§ **Exercise**
Pull each line containing "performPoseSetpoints" from the data.

§ **Data block**
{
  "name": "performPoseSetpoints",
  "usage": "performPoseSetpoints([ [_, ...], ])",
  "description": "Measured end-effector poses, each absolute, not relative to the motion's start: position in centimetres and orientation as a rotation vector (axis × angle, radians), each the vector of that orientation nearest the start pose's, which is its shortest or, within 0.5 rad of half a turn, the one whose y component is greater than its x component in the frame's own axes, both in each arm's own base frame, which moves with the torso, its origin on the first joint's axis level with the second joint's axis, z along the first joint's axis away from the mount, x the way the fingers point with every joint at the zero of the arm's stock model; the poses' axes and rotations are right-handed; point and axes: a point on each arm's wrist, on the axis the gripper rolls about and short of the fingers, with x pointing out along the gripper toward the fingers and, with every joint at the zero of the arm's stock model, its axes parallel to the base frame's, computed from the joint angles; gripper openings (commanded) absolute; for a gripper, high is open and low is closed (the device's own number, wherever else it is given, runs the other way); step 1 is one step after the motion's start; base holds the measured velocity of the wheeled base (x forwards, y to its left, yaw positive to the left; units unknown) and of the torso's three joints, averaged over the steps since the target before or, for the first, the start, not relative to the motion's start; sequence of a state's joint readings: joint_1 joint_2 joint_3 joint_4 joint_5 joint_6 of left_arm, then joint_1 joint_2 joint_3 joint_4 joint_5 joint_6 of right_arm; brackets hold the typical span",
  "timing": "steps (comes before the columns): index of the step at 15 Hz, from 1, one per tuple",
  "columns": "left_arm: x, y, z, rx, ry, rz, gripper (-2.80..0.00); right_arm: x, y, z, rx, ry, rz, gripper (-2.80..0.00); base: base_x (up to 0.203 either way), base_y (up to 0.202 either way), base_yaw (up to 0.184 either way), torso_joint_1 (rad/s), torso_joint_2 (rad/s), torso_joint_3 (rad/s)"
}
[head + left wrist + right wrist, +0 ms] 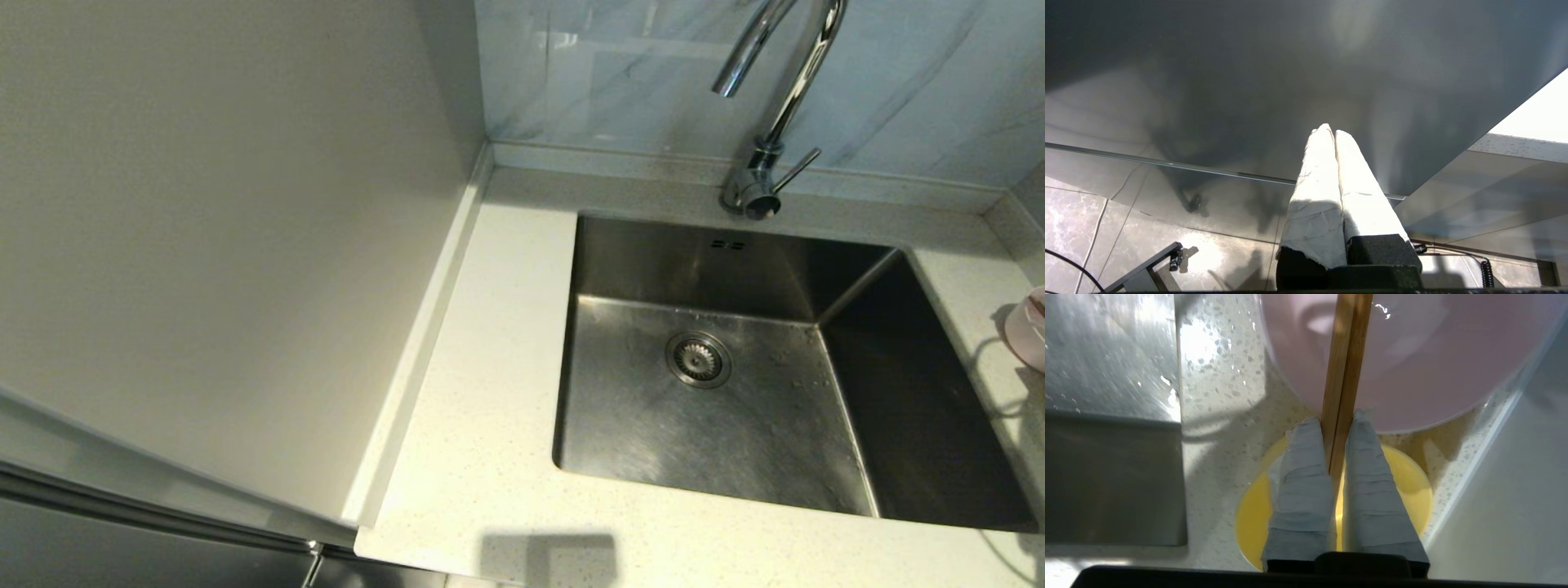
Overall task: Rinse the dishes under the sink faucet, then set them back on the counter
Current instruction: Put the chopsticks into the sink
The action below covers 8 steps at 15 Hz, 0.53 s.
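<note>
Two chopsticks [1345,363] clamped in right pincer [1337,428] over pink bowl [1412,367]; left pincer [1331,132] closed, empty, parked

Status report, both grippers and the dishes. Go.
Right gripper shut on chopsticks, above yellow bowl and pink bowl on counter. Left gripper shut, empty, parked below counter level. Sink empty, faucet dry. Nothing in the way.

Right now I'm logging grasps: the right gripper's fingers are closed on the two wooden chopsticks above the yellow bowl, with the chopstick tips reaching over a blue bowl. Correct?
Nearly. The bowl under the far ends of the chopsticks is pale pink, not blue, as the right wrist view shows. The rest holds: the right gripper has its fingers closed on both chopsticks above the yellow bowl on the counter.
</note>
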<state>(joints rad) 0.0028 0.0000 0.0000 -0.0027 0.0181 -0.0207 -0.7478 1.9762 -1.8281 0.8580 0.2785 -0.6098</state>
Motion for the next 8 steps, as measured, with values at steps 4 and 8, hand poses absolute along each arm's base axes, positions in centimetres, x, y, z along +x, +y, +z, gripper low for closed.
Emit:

§ **Reply**
  "name": "performPoseSetpoints",
  "usage": "performPoseSetpoints([ [_, ...], ])",

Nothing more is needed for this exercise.